Вспоминаются мне некоторые яркие эпизоды лета 1947 г. После длительной работы без отпуска Алексей Николаевич получил возможность поехать со всей семьей в Крым на отдых, на государственную дачу в Мухалатку, в десяти– пятнадцати километрах от Ялты. В это время в Крыму отдыхал И.В. Сталин. В один из августовских дней к Алексею Николаевичу приехал небольшой полноватый человек в военной форме – генерал Власик, начальник личной охраны Сталина, и сказал, что Иосиф Виссарионович приглашает Алексея Николаевича с семьей к себе в Ливадийский дворец.
Папа, конечно, принял приглашение, и мы поехали все вместе – с нами были родственники, два мальчика лет по 10–11, а мне было тогда 18. В Ливадию приехали уже вечером, часов в 6–7. Нас поместили в две большие смежные комнаты, идеально убранные, но пустоватые, с кроватями, на которых были красивые, легкие покрывала.
Через некоторое время маму и папу пригласили поужинать к И.В. Сталину, а мы остались в комнате, из которой открывался прекрасный вид на море. Про нас, видимо, забыли, и мы втроем коротали несколько часов. Наступил вечер, а потом и ранний рассвет, я увидела на рейде, на фоне восходящего солнца, военную эскадру, к которой шел катер. Тут-то я поняла, что мы остались во дворце без родителей.
Полюбовавшись картиной уходящей эскадры, я стала думать, как нам быть. Тихо отворила дверь в коридор – полная тишина и пустота. Проснувшиеся мальчики присоединились ко мне. Неуверенно шагая по коридору, мы дошли до первого выхода в парк и столкнулись с удивленным часовым, который не мог понять, откуда здесь появились мальчишки под предводительством девушки с косичками. Мы были вынуждены вернуться и, путешествуя по дворцу, наконец набрели на комнату охраны. Пришлось некоторое время объяснять, кто мы и как здесь оказались. Все кончилось благополучно, нас посадили в машину и отправили в Мухалатку на дачу.

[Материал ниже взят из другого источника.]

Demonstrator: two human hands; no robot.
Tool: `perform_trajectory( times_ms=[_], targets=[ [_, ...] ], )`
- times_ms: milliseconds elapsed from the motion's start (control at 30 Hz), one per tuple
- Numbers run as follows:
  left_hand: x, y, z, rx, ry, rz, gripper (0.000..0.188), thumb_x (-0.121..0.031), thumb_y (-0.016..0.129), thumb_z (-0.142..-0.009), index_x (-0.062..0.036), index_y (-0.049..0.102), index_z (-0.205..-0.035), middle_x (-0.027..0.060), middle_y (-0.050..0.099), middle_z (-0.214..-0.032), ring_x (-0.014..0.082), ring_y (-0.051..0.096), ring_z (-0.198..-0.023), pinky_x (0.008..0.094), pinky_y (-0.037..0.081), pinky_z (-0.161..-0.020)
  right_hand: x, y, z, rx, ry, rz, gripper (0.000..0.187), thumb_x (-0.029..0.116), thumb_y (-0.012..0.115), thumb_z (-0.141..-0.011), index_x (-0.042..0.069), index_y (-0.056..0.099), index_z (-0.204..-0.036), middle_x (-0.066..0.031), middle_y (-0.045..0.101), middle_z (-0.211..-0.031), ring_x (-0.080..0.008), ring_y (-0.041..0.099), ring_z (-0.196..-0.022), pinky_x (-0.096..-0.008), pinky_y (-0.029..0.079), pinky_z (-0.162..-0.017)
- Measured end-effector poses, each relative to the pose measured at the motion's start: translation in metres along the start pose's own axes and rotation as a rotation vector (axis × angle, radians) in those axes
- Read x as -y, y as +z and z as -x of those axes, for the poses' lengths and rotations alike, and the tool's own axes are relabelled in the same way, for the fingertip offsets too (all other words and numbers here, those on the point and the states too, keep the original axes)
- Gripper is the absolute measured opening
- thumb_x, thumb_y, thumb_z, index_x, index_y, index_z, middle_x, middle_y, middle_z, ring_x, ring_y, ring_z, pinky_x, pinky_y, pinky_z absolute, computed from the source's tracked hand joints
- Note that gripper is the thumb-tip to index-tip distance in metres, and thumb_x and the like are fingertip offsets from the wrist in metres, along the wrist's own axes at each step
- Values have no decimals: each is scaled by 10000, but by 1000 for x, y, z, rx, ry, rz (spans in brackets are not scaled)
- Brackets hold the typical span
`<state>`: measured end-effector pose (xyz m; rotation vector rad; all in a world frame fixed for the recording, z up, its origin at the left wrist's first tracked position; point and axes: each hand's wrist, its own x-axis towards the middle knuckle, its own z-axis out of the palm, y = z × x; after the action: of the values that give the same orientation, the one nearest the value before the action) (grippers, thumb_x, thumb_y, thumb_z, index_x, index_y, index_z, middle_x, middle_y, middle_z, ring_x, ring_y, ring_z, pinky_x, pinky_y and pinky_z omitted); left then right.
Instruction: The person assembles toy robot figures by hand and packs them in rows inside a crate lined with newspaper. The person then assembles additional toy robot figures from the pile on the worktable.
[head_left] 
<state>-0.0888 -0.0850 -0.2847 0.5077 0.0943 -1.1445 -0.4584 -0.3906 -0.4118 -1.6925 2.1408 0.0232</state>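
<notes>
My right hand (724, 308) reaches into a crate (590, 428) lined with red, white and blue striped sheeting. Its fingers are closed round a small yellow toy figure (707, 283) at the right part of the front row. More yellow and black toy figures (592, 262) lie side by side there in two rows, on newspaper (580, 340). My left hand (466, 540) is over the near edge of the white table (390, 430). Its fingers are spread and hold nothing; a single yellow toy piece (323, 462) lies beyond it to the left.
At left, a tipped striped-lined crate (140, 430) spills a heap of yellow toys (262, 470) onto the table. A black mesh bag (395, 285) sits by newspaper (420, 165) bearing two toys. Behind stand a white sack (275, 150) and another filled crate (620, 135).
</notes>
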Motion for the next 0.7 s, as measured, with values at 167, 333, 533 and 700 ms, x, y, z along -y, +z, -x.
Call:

Через день или два вернулись мама и папа, расспросили о наших приключениях и подробно рассказали нам, как интересно они провели время: вспоминали Сибирь, Сталин рассказывал о своем побеге из Туруханской ссылки с неизвестным возчиком, а папа и мама вспоминали о своей жизни в 1926–1930 гг. в Сибири – Новосибирске и Киренске; о том, как мама в начале 30-х годов, когда папа учился в ленинградском Текстильном институте, работала в Кронштадте на плавающих корабельных мастерских. Сталин с интересом слушал, а потом сказал: «Значит, вы, Клавдия Андреевна, морячка?»
Ужин затянулся, а в 4 или 5 часов утра адмирал Ф.С. Октябрьский, командующий Черноморским флотом, доложил, что флагман эскадры крейсер «Молотов» прибыл в Ливадию и готов принять на борт пассажиров, чтобы отплыть в район Сочи. Тогда Сталин обратился к маме: «Ну что, морячка, может быть, пойдете с нами в эскадре?»
Мама напомнила, что моряки считают недопустимым присутствие женщины на корабле, особенно на военном. «Товарищ Октябрьский, – обратился к адмиралу Сталин, – может быть, команда сделает исключение, ведь Клавдия Андреевна – морячка!» Шутка была хорошо воспринята, и мама по трапу направилась на катер, а потом перешла на крейсер «Молотов» и всю дорогу провела в кают-компании.
Во время плавания Сталин и адмирал Октябрьский беседовали с командирами, командой крейсера. Папа рассказывал, что тогда ему было поручено улучшить экипировку моряков – форму, обувь, а также позаботиться о снабжении флота продовольствием.
Вскоре в газетах появились фотографии: Сталин, адмирал Октябрьский и Косыгин с моряками военно-морского флота. По этому поводу мама, натура очень эмоциональная и умевшая чувствовать обстановку, сказала при мне отцу: «Знаешь, Алеша, они тебе этого приближения не простят». И как в воду смотрела! В последующие годы Алексею Николаевичу не раз приходилось встречаться с недоброжелательным отношением к себе некоторых членов Политбюро.
Теперь несколько слов об Алексее Николаевиче как специалисте и человеке. Наверно, мне трудно быть беспристрастной, но я по складу характера не склонна к восторгам и преувеличениям. Близкие всегда были требовательны ко мне, в нашем доме принято открыто высказывать свои суждения, родители никогда и ни при каких обстоятельствах не считались «идолами», мы были равны друг перед другом, относились друг к другу с уважением, не похожим на меркантильное почитание, принятое в некоторых семьях.